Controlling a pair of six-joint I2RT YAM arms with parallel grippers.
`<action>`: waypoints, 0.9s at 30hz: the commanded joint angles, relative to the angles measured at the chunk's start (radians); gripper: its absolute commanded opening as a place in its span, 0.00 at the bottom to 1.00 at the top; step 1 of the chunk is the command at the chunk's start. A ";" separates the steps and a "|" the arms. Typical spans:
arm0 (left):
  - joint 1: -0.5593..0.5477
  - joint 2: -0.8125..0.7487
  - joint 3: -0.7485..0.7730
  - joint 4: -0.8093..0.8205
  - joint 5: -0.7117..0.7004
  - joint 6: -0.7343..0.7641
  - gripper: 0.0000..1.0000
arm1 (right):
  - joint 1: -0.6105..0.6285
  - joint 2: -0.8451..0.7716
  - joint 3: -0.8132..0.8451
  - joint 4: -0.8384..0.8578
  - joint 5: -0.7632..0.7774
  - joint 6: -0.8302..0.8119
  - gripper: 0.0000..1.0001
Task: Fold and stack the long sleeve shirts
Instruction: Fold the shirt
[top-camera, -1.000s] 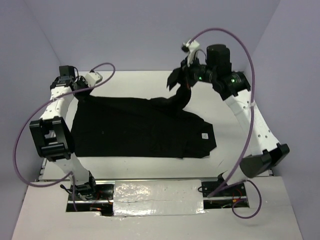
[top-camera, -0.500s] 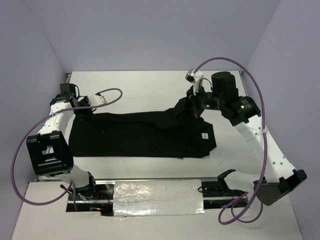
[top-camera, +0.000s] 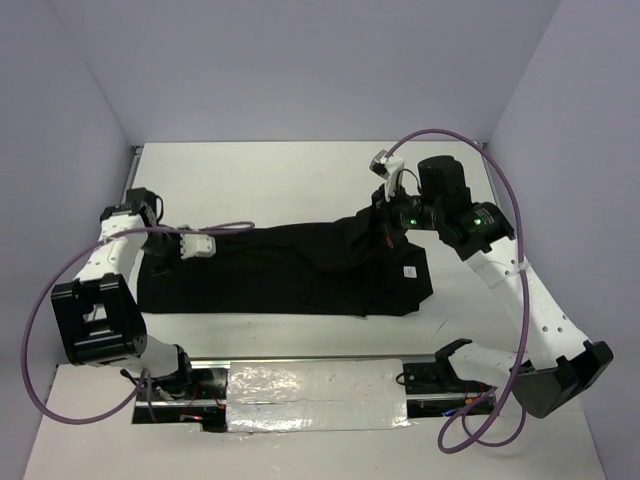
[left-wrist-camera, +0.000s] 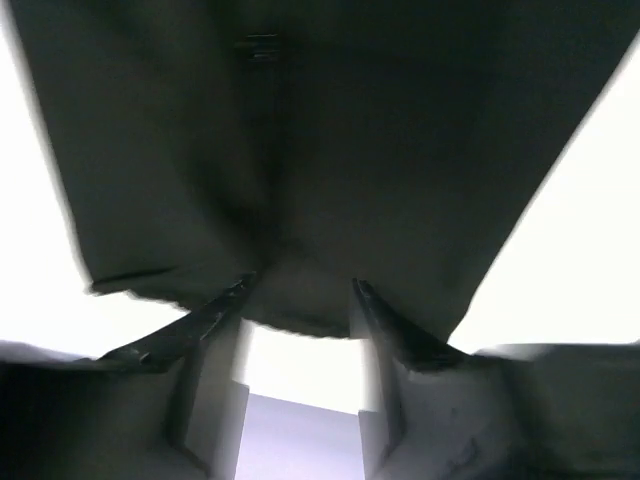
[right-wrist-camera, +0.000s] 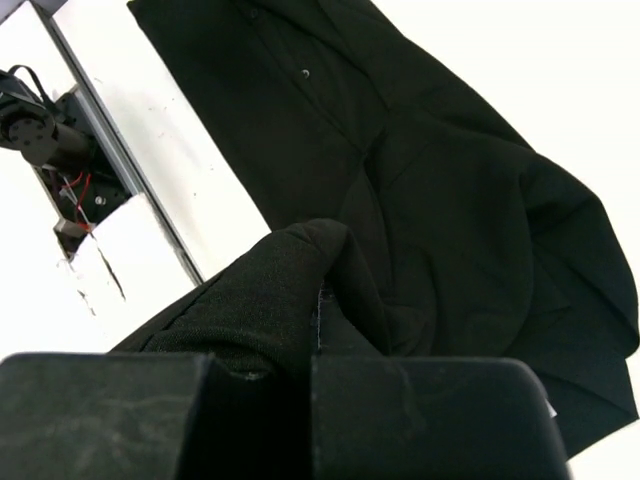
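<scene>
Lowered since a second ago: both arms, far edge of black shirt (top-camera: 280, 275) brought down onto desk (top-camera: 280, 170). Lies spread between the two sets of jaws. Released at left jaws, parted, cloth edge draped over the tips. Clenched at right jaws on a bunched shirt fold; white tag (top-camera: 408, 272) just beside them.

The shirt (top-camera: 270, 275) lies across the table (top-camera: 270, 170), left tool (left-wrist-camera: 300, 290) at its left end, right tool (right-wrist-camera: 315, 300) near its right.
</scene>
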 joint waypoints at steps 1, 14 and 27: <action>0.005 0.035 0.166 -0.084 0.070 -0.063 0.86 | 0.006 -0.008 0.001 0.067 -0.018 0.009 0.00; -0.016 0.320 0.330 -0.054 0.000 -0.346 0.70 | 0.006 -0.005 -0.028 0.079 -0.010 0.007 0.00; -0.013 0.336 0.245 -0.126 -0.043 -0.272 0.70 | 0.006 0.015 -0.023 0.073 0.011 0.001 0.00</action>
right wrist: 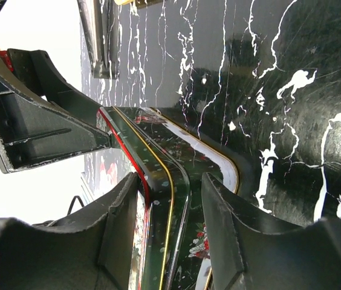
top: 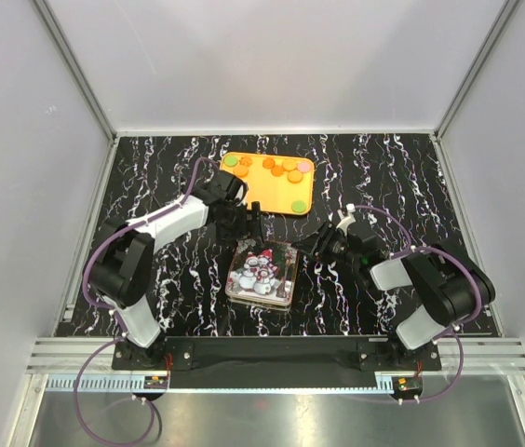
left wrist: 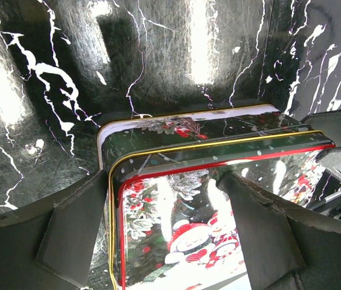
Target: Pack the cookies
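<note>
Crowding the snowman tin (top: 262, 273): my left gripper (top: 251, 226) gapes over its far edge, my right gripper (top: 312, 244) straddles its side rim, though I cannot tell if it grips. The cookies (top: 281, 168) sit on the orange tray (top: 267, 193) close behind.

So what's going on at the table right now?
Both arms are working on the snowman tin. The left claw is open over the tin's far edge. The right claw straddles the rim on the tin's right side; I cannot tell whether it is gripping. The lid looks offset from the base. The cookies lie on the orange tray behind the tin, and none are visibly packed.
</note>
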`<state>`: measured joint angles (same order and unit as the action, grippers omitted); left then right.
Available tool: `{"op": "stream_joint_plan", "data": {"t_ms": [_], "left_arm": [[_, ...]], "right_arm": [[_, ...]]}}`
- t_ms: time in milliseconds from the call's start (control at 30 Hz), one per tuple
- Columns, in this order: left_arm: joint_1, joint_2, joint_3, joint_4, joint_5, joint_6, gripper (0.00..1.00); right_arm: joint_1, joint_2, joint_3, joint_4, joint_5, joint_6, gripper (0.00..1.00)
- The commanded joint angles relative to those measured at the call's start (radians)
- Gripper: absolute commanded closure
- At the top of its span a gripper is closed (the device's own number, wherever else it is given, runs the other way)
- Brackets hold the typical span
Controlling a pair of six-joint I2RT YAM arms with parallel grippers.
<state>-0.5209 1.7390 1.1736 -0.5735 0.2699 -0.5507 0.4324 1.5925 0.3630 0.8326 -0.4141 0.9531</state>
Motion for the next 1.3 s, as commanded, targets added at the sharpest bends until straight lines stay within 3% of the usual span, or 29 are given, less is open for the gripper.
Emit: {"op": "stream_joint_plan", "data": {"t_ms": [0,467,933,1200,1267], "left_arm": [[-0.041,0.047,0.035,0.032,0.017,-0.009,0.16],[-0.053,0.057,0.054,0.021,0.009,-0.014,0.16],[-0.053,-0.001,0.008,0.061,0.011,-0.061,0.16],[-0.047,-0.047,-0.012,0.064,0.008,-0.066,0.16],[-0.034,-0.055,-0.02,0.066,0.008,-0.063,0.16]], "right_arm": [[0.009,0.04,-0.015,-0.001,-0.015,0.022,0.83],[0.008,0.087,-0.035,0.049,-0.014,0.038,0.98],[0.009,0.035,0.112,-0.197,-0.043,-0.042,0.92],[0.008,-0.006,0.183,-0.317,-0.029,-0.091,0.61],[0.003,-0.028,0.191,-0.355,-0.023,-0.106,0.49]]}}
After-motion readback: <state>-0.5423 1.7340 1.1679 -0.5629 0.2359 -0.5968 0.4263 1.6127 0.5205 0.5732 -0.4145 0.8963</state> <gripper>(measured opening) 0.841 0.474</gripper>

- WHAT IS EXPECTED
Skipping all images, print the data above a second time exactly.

- RESULT BELOW
Controlling a pair of six-joint I2RT YAM arms with parallel grippers.
`<action>`: waypoints, 0.9s at 30hz: the commanded joint angles, relative to the angles measured at the chunk's start (radians); gripper: its absolute commanded opening as a place in its span, 0.00 at the bottom to 1.00 at the top; step 1 of the chunk is the command at the chunk's start. A ";" separates the steps and a "|" the arms. Typical spans:
arm0 (left):
  - joint 1: -0.5593..0.5477
  - joint 2: -0.8125..0.7487
  - joint 3: -0.7485..0.7730
  - joint 4: -0.8093..0.8205
  - joint 5: -0.7117..0.7004
  - joint 6: -0.7343..0.7641
  - gripper: 0.0000..1.0000
arm1 (right):
  - joint 1: -0.6105..0.6285
  - joint 2: -0.8451..0.7716
  - joint 3: -0.8132..0.8451
  - joint 4: -0.8384..0.8578
  - joint 5: -0.7632..0.7774
  - joint 6: -0.8302..0.8119
  - gripper: 0.0000..1.0001
Task: Fold and stack the long sleeve shirts
Instruction: Fold the shirt
[top-camera, -1.000s] 
[top-camera, -0.500s] 
[top-camera, +0.000s] 
[left-wrist-camera, +0.000s] 
[right-wrist-camera, +0.000s] 
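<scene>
Lowered since a second ago: both arms, far edge of black shirt (top-camera: 280, 275) brought down onto desk (top-camera: 280, 170). Lies spread between the two sets of jaws. Released at left jaws, parted, cloth edge draped over the tips. Clenched at right jaws on a bunched shirt fold; white tag (top-camera: 408, 272) just beside them.

The shirt (top-camera: 270, 275) lies across the table (top-camera: 270, 170), left tool (left-wrist-camera: 300, 290) at its left end, right tool (right-wrist-camera: 315, 300) near its right.
</scene>
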 joint waypoints at steps 1, 14 and 27: <action>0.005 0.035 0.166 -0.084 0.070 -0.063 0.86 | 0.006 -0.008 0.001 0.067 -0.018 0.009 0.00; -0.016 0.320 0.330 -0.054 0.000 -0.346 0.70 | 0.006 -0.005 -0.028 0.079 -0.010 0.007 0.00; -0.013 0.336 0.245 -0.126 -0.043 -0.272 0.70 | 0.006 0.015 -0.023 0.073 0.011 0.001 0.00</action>
right wrist: 
top: 
left wrist: 
Target: Pack the cookies
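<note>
Crowding the snowman tin (top: 262, 273): my left gripper (top: 251, 226) gapes over its far edge, my right gripper (top: 312, 244) straddles its side rim, though I cannot tell if it grips. The cookies (top: 281, 168) sit on the orange tray (top: 267, 193) close behind.

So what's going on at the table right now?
Both arms are working on the snowman tin. The left claw is open over the tin's far edge. The right claw straddles the rim on the tin's right side; I cannot tell whether it is gripping. The lid looks offset from the base. The cookies lie on the orange tray behind the tin, and none are visibly packed.
</note>
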`<state>`: measured joint angles (same order and unit as the action, grippers omitted); left then right.
Available tool: `{"op": "stream_joint_plan", "data": {"t_ms": [_], "left_arm": [[_, ...]], "right_arm": [[_, ...]]}}`
- t_ms: time in milliseconds from the call's start (control at 30 Hz), one per tuple
- Columns, in this order: left_arm: joint_1, joint_2, joint_3, joint_4, joint_5, joint_6, gripper (0.00..1.00); right_arm: joint_1, joint_2, joint_3, joint_4, joint_5, joint_6, gripper (0.00..1.00)
- The commanded joint angles relative to those measured at the call's start (radians)
- Gripper: absolute commanded closure
- At the top of its span a gripper is closed (the device's own number, wherever else it is given, runs the other way)
- Brackets hold the typical span
Controlling a pair of six-joint I2RT YAM arms with parallel grippers.
<state>-0.5209 1.7390 1.1736 -0.5735 0.2699 -0.5507 0.4324 1.5925 0.3630 0.8326 -0.4141 0.9531</state>
Motion for the next 1.3 s, as commanded, targets added at the sharpest bends until straight lines stay within 3% of the usual span, or 29 are given, less is open for the gripper.
Emit: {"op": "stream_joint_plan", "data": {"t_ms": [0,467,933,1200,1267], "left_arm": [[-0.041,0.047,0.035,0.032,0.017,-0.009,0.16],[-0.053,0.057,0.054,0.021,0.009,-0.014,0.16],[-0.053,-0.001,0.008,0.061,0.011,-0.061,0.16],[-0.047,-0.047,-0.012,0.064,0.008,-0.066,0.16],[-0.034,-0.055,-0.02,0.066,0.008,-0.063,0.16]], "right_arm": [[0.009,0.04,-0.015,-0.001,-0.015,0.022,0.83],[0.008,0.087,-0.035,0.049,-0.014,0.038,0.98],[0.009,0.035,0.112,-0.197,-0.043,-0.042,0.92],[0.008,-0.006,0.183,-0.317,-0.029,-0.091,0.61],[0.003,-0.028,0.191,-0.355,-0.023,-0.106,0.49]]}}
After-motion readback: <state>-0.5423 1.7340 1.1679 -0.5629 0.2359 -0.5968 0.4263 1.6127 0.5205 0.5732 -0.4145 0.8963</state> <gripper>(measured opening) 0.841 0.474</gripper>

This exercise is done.